In this episode, Joe interviews MD, attorney, host of the Plant Medicine podcast, and founder of the Psychedelic Medicine Association, Dr. Lynn Marie Morski.

She talks about her time working for the United States Department of Veteran Affairs and how her frustrations with not being able to recommend medicines she knew would help people led to her creating the Plant Medicine podcast, and how realizing that the podcast wasn't reaching enough doctors led to her creating the Psychedelic Medicine Association. She discusses their goal: to bring organizations, corporate entities, lawyers, and practitioners/therapists (really anyone in the medical field responsible for the wellbeing of another) together through forums and newsletters to bridge the enormous gap between those on the cutting edge of new medicines and modalities of healing and the more traditional doctors who don't know nearly enough about this emerging world.

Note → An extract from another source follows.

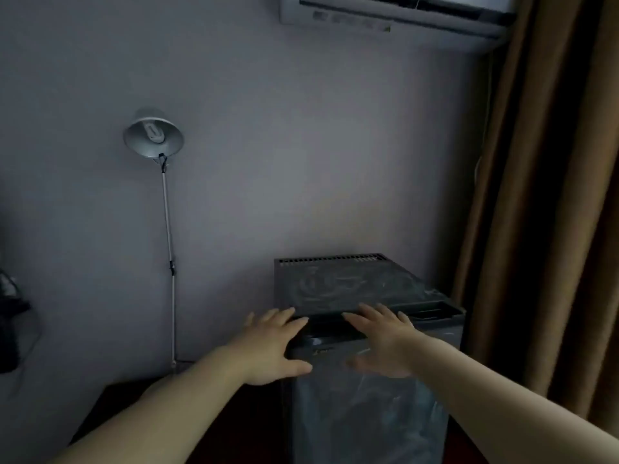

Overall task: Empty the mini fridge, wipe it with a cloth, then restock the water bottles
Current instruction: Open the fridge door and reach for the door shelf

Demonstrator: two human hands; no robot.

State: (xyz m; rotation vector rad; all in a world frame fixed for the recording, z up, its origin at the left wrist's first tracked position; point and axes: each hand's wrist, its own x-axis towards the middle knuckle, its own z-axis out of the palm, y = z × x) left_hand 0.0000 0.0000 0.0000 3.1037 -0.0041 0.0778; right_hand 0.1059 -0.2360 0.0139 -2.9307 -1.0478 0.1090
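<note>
A dark grey mini fridge (351, 283) stands against the wall, its door (368, 413) facing me and closed, with a shiny film over the front. My left hand (271, 343) reaches to the door's upper left corner, fingers straight and spread, thumb low against the front. My right hand (382, 339) is stretched out over the recessed handle strip at the top of the door, fingers straight. Neither hand holds anything. No water bottles or cloth are in view.
A floor lamp (154, 137) on a thin pole stands left of the fridge. A brown curtain (542, 212) hangs close on the right. An air conditioner (395, 15) is mounted high on the wall. Dark objects sit at the far left edge (10, 329).
</note>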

She talks about her podcast and dedicating 4 full episodes to each drug, common misconceptions about doctors and healthcare, what it's like to be both a doctor and a lawyer, doctors who judge patients for using cannabis and the disservice that is, the complications of what comes after the FDA approves a drug, what’s necessary for getting psychedelics more into mainstream culture, and the silver lining that could come from COVID and COVID-related trauma.

Notable Quotes

“It should not be weighing job security vs. saving veterans’ lives, but that’s really the position a lot of us are put in, and I couldn’t take that anymore, and so I left the VA and made it my mission to undo the years of silence by speaking out a whole lot about it.”

“FDA approval, for example, of MDMA or psilocybin, is just step 1. What do you do when you’ve got a medicine now approved that doctors are afraid to recommend or prescribe because it came out of nowhere? They’re like, ‘Whoa, psychedelics were Schedule I and extremely dangerous and ‘Don’t do drugs!’ and now I’m supposed to be giving it to a patient?’ That is a barrier.”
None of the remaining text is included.